### Your instructions
Return exactly those lines of the material below that fall between the line holding "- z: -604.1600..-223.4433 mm" and the line holding "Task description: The", inclusive.

### Provided material
--- START ---
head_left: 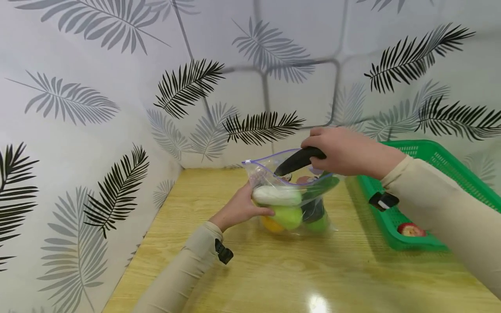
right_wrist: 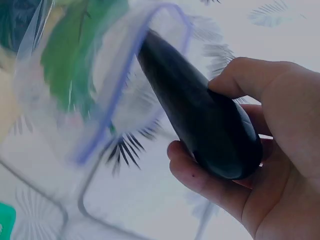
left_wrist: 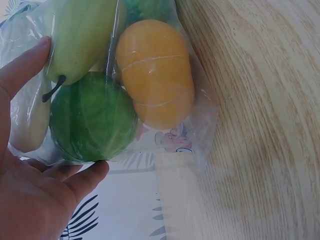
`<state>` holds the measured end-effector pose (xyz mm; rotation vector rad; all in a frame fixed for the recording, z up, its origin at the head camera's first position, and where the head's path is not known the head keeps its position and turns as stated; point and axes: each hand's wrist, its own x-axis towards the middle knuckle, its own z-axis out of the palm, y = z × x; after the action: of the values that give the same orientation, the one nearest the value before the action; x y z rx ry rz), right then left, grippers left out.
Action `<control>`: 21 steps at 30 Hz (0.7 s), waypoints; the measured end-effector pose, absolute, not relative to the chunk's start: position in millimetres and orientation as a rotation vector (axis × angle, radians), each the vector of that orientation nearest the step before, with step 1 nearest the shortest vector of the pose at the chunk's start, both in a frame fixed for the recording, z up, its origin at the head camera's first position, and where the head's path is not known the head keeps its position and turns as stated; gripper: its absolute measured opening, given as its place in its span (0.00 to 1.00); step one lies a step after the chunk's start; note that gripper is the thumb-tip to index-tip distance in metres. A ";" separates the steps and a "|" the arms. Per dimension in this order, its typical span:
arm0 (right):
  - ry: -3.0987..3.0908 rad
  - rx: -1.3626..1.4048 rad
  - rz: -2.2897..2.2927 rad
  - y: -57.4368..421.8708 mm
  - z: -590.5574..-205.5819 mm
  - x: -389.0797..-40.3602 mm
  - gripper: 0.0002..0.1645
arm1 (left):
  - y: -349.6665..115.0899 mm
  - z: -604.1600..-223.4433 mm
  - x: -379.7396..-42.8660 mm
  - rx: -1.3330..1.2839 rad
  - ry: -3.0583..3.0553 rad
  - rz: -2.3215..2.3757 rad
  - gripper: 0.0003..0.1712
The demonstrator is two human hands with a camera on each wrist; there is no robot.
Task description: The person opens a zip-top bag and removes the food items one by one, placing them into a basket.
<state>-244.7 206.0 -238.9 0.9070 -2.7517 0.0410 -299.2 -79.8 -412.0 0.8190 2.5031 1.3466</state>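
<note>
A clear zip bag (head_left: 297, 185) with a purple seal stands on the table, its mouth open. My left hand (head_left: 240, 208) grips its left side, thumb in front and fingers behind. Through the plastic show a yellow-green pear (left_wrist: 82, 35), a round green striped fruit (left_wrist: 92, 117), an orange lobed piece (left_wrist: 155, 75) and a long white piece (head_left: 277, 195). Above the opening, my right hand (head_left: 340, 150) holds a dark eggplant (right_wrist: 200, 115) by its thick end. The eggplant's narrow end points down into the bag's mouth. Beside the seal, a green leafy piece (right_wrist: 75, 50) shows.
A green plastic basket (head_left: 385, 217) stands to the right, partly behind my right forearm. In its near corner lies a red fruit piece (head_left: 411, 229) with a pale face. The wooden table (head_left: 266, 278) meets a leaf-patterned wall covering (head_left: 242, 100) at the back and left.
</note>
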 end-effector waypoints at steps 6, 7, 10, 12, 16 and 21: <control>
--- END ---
### Result below
  - z: -604.1600..-223.4433 mm
  - x: -379.7396..-42.8660 mm
  - rx: -1.3330..1.2839 rad
  - ry: -3.0583..3.0553 rad
  - rz: -2.3215..2.3757 rad
  - gripper: 0.0003..0.1712
The demonstrator is two human hands with a camera on each wrist; there is no robot.
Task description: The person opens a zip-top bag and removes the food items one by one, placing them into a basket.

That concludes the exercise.